Mientras el Jurado Nacional de Elecciones (JNE) sigue revisando las actas impugnadas y parece proyectar el fin de su labor para los primeros días de la próxima semana, queda una sensación en el ambiente de que en el país las cosas tienden a ponerse más difíciles o más complicadas.
Y no lo decimos solo por el mal sabor que deja este proceso electoral –cualquiera sea el resultado- y la cuestionada labor del JNE –desde cualquier perspectiva, aunque existan matices y diferentes intensidades-, sino también por algunas otras cosas.
Todo lo vivido desde el 6 de junio va a fortalecer, lamentablemente, la polarización y la fragmentación política, haciendo impredecible el escenario a partir del 28 de julio.
A esto hay que agregarle que la situación legal de las agrupaciones que pugnan por la proclamación es delicada, aun antes de que esta se produzca. Fuerza Popular arrastra las acusaciones ya conocidas, y Perú Libre enfrenta una investigación de consecuencias insospechadas y con acusaciones más graves por las nuevas normas al respecto, que podrían terminar involucrando a los miembros de la plancha presidencial, y esto sin contar con las acusaciones a algunos miembros de su bancada.
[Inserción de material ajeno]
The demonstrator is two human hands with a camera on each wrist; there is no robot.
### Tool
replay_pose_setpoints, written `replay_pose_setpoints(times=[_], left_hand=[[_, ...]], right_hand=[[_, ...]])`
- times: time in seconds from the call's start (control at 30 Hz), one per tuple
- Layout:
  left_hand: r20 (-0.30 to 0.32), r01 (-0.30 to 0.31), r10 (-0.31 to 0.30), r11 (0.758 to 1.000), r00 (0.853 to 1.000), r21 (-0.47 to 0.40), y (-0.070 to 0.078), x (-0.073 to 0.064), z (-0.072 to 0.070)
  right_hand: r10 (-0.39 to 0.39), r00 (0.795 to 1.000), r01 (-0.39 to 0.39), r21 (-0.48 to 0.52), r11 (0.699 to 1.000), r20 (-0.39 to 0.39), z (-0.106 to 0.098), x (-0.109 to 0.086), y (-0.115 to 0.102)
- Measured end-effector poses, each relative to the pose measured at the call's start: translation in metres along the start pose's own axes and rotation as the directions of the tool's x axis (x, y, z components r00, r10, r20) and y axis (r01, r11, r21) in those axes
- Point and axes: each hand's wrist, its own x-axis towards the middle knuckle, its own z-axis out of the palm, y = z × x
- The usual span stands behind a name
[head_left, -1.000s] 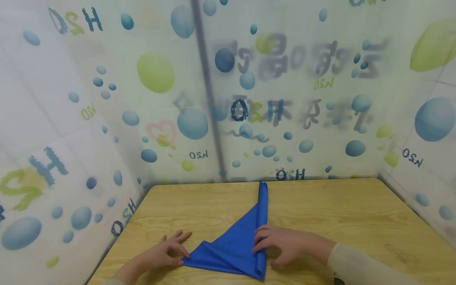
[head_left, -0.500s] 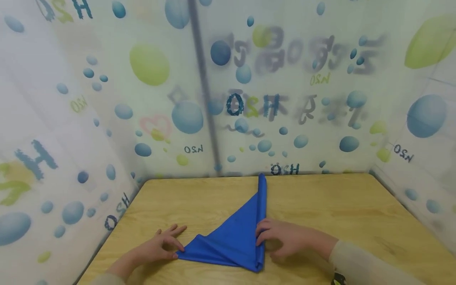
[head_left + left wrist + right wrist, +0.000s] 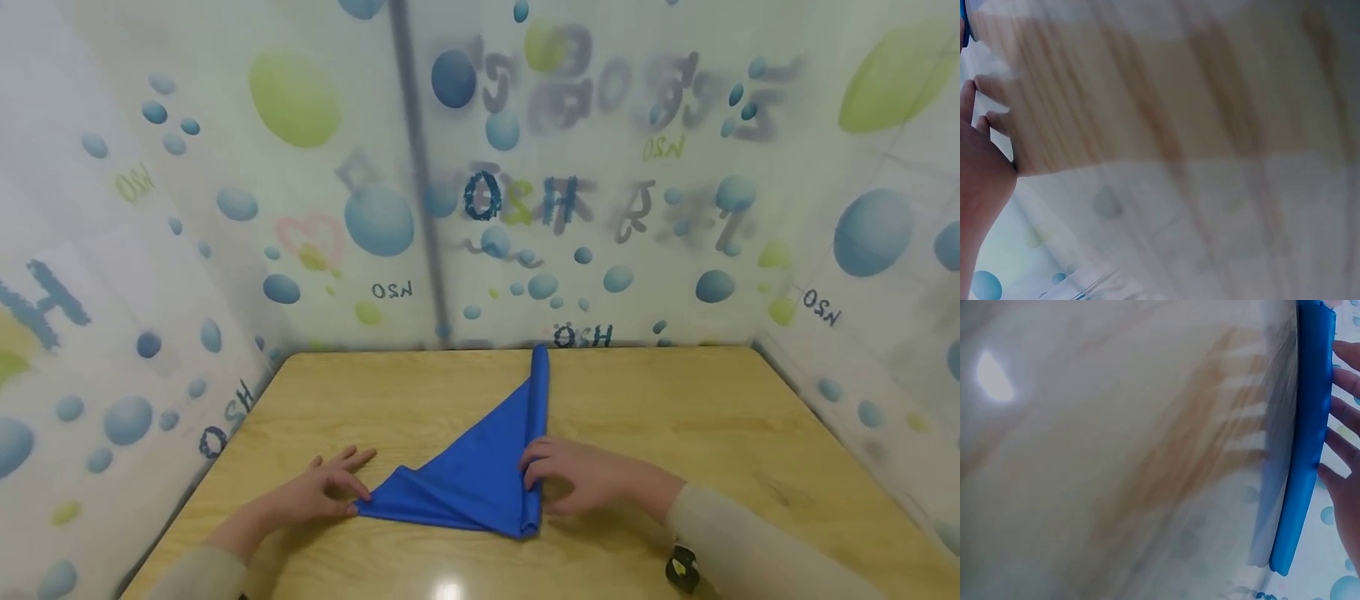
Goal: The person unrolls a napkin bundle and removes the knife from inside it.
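As I view it remotely, the blue cloth (image 3: 471,473) lies on the bench (image 3: 660,408) between the hands. Its rolled edge (image 3: 538,392) runs fore-and-aft, nearer the right hand (image 3: 583,473), whose fingers curl over it; the left hand (image 3: 322,487) pinches the opposite corner (image 3: 377,503).

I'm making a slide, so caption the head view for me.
Left hand pinching a corner of a blue cloth on a wooden table, right hand touching its rolled edge.

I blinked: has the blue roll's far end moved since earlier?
Yes: the roll's far end shifted slightly right along the back edge of the table.
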Motion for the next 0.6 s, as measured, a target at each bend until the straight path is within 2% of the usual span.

En lo económico, después de un fuerte intento por tranquilizar al mercado en medio de la incertidumbre y las indefiniciones, las cosas volvieron a ponerse algo turbulentas, lo que quedó registrado en la nueva cotización del dólar. Y es que negar estatizaciones o prohibición de importaciones no parece hacer juego con la inmediata gestión para contar con una Asamblea Constituyente. Las contradicciones y la inestabilidad no son buenas compañeras para la economía sana.
La inestabilidad, obviamente, no es responsabilidad solo del proceso electoral. Ha sido una constante en todos estos años. Y no deja de estar presente en cada sector. Lo que ha sucedido en los últimos cinco años –y sucede ahora– en el Congreso es una muestra de ello. Ya no se trata solo de “obstruccionismo”, leyes “sorpresa” y populistas, o de promulgaciones por insistencia. Ahora el cuestionamiento político viene por la elección a la carrera -y en la hora nona- de los magistrados del Tribunal Constitucional.
El problema es que se puede estar de acuerdo o no con la metodología y la oportunidad para esa elección, pero es, qué duda cabe, una atribución exclusiva y excluyente del Parlamento, nos guste o no. Paralizar esa decisión por un mandato judicial puede cumplir su cometido, pero genera un precedente muy cuestionable. A partir de esto, cualquier decisión –congresal, presidencial, ministerial, etc.– puede ser detenida por un mandato judicial de cualquier instancia, y de cualquier nivel. A cualquier autoridad se le puede impedir cumplir con su función a través de un amparo por un cuestionamiento político.
Y mientras todo esto ocurre, el actual presidente –que quizás no tenga cosas más importantes que atender– se pone “pico a pico” con una candidata presidencial para discutir si el partido terminó, si hay que llamar al VAR, o si ya estamos en penales.